Bidirectional alterations in brain temperature profoundly modulate spatiotemporal neurovascular responses in-vivo

A multimodal approach is developed in rats, which enables the interrogation of effects of temperature changes on neurovascular coupling. Neurovascular coupling (NVC) is a mechanism that, amongst other known and latent critical functions, ensures activated brain regions are adequately supplied with oxygen and glucose. This biological phenomenon underpins non-invasive perfusion-related neuroimaging techniques and recent reports have implicated NVC impairment in several neurodegenerative disorders. Yet, much remains unknown regarding NVC in health and disease, and only recently has there been burgeoning recognition of a close interplay with brain thermodynamics.
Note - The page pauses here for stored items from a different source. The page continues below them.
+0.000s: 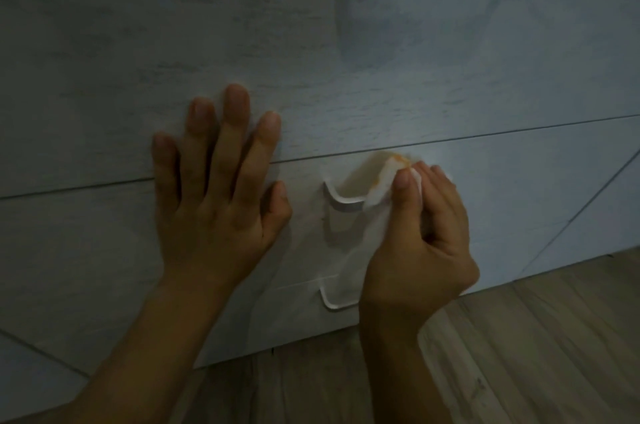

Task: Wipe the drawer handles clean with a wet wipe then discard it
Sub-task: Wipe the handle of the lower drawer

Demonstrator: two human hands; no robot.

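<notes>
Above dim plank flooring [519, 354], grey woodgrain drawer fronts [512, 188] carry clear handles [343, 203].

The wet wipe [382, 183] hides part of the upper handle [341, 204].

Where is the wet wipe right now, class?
In the head view, right of centre, the wet wipe is pinched in the right hand against the right end of the upper drawer handle.
</notes>
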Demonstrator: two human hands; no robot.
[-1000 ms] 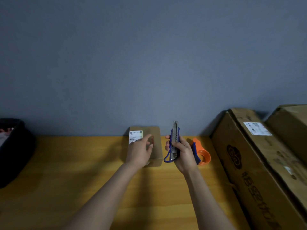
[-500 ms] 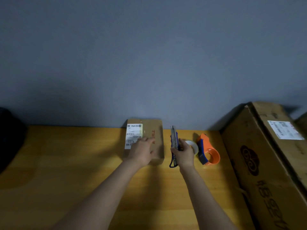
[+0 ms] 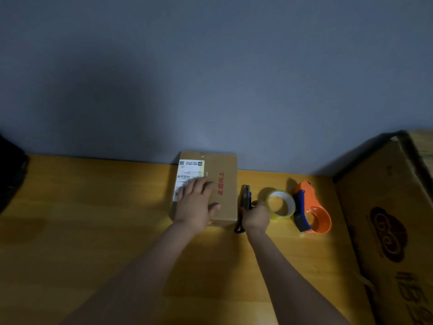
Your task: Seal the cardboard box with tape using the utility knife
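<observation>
A small cardboard box (image 3: 223,167) with a white shipping label and red print lies flat at the back of the wooden table (image 3: 93,219). My left hand (image 3: 196,205) rests palm-down on its top, fingers spread. Just right of the box, my right hand (image 3: 256,215) grips the blue and grey utility knife (image 3: 246,198), held low at the table with its tip pointing toward the wall. A roll of clear tape (image 3: 280,204) stands right beside that hand. An orange and blue tape dispenser (image 3: 311,207) sits further right.
A large printed cardboard carton (image 3: 393,231) leans along the right side of the table. A dark object (image 3: 10,174) sits at the far left edge. A grey wall runs directly behind the table.
My right hand has lowered the utility knife from upright in the air to the table beside the box. The tape roll has come into sight. My left hand stays on the box.
</observation>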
Accordingly, we developed a novel multi-modal approach to systematically modulate cortical temperature and interrogate the spatiotemporal dynamics of sensory-evoked NVC. We show that changes in cortical temperature profoundly and intricately modulate NVC, with low temperatures associated with diminished oxygen delivery, and high temperatures inducing a distinct vascular oscillation. These observations provide novel insights into the relationship between NVC and brain thermodynamics, with important implications for brain-temperature related therapies, functional biomarkers of elevated brain temperature, and in-vivo methods to study neurovascular coupling.

Automated summary

This study developed a multimodal approach to investigate the effects of temperature changes on neurovascular coupling in rats. The results showed that changes in cortical temperature significantly modulate neurovascular coupling, providing insights into the relationship between neurovascular coupling and brain thermodynamics. This has important implications for brain-temperature related therapies, functional biomarkers of elevated brain temperature, and in-vivo methods to study neurovascular coupling.